In order for us all to be sure that AP is happy, when he does his interview he should be wearing a comedy spinning bow tie, and a when he shakes the hand of the interviewer he'll be wearing one oe those electric shock thingys or a flower that sqirts water in the face of the interviewer.

 

That way we can all be sure that he's not going to resign, and that he's happy with the way things are going. Anything less of such pranks and I'll be convinced that he's on his way.

Posted (edited)
In order for us all to be sure that AP is happy, when he does his interview he should be wearing a comedy spinning bow tie, and a when he shakes the hand of the interviewer he'll be wearing one oe those electric shock thingys or a flower that sqirts water in the face of the interviewer.

 

LOL

 

BTW, electric shock thingys = joy buzzer.

Edited by St Landrew
Posted

I have to say that only the best journos get a good interview, and the rest only put their own words in the managers mouth and it's a total waste of time.
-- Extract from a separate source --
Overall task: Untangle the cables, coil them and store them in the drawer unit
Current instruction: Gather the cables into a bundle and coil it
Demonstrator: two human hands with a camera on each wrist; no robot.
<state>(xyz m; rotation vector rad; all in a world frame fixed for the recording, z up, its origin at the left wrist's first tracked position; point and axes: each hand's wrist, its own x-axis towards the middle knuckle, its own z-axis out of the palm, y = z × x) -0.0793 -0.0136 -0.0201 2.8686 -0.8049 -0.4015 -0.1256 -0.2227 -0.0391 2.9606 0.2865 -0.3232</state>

Swedish reporters are worse than most. The Swedish language is much smaller than English, devoid of imagination for interrogative situations and they always follow a pattern.

 

" OK, you won / lost ..How does it feel ?

 

" well, its a big hard at the moment..!!!! "

 

(after which you lose all interest/ or alternatively burst into laughter ) as there are few really descriptive adjectives for the situation.

 

Either you won well ..and there are few words to describe the orgasmic sensation, or you've lost ..and who the heck wants stupid, embarrasing questions from an idiot who ought to leave him alone to die in a quiet corner.

 

Better they stick to commentaries.

Posted

Interviewer: "Well Alan, tonights shock 9-2 win certainly silenced the critics after Saturdays somewhat disappointing 5-1 win, right?"

 

AP: "Are you f^cking serious?!"

 

Interviewer: "Err, well...James was magnificent right?"

 

AP: "Given that he was not in the squad, I would have to answer no".

 

Interviewer: "Umm, OK...how's things at home?"

 

AP: "Your Wife tells me things are fine when you're out of the house...is that all?".

 

Interviewer: "Oh OK...thanks Alan".

Posted
I have to say that only the best journos get a good interview, and the rest only put their own words in the managers mouth and it's a total waste of time. Swedish reporters are worse than most. The Swedish language is much smaller than English, devoid of imagination for interrogative situations and they always follow a pattern.

 

" OK, you won / lost ..How does it feel ?

 

" well, its a big hard at the moment..!!!! "

 

 

 

Erm, are you sure? I know it's Swedish and all that...

Posted

Questions after the Huddersfield game were much the same as the post-Walsall interview that set the hare running, and by the same interviewer from Solent. Difference was in Pardew's responses which were very positive, realistic and fair. He pointed out that reaching the play-offs is not in his team's hands but depends on results of other teams that have to drop a lot of points for Saints to move up. Being up-beat but keeping a lid on expectations was a sensible approach.